Problem.
Keep the text of the data exactly as it is and omit each picture from the copy.

Provided material.
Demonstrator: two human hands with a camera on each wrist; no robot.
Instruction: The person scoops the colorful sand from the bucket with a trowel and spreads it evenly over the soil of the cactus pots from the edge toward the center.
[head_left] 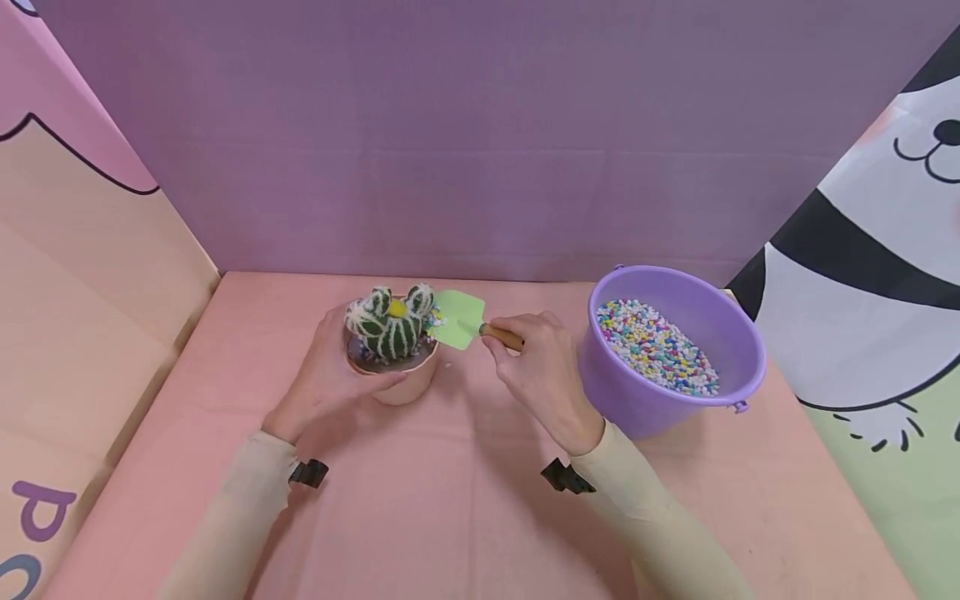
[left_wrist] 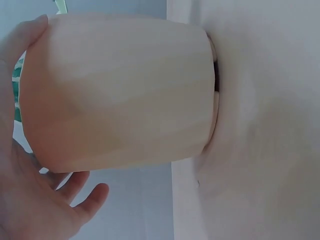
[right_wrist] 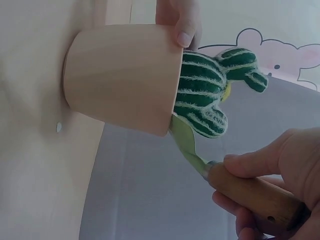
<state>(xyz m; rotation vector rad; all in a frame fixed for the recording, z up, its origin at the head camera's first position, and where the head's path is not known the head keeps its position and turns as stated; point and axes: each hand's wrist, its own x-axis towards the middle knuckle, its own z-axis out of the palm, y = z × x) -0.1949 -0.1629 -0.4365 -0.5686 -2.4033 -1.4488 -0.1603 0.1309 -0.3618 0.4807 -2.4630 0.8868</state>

Task solution.
Demonstrator: two human hands with a camera on each wrist; no robot.
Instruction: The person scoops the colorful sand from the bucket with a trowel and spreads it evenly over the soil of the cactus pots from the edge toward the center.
[head_left] 
[left_wrist] 
[right_wrist] 
<state>(xyz m; rotation vector rad; all in a frame fixed for the recording, z up, its origin at the head camera's first position, and where the head's path is not known the head keeps its position and turns as stated; point and axes: each hand's wrist, its own x-axis towards the middle knuckle, its own z-axis out of the palm, y = z × x) -0.1949 -0.1629 -0.4365 -0.5686 -2.4033 -1.4488 -0.1603 0.1309 -0.3618 0.4807 -2.4630 0.8868</state>

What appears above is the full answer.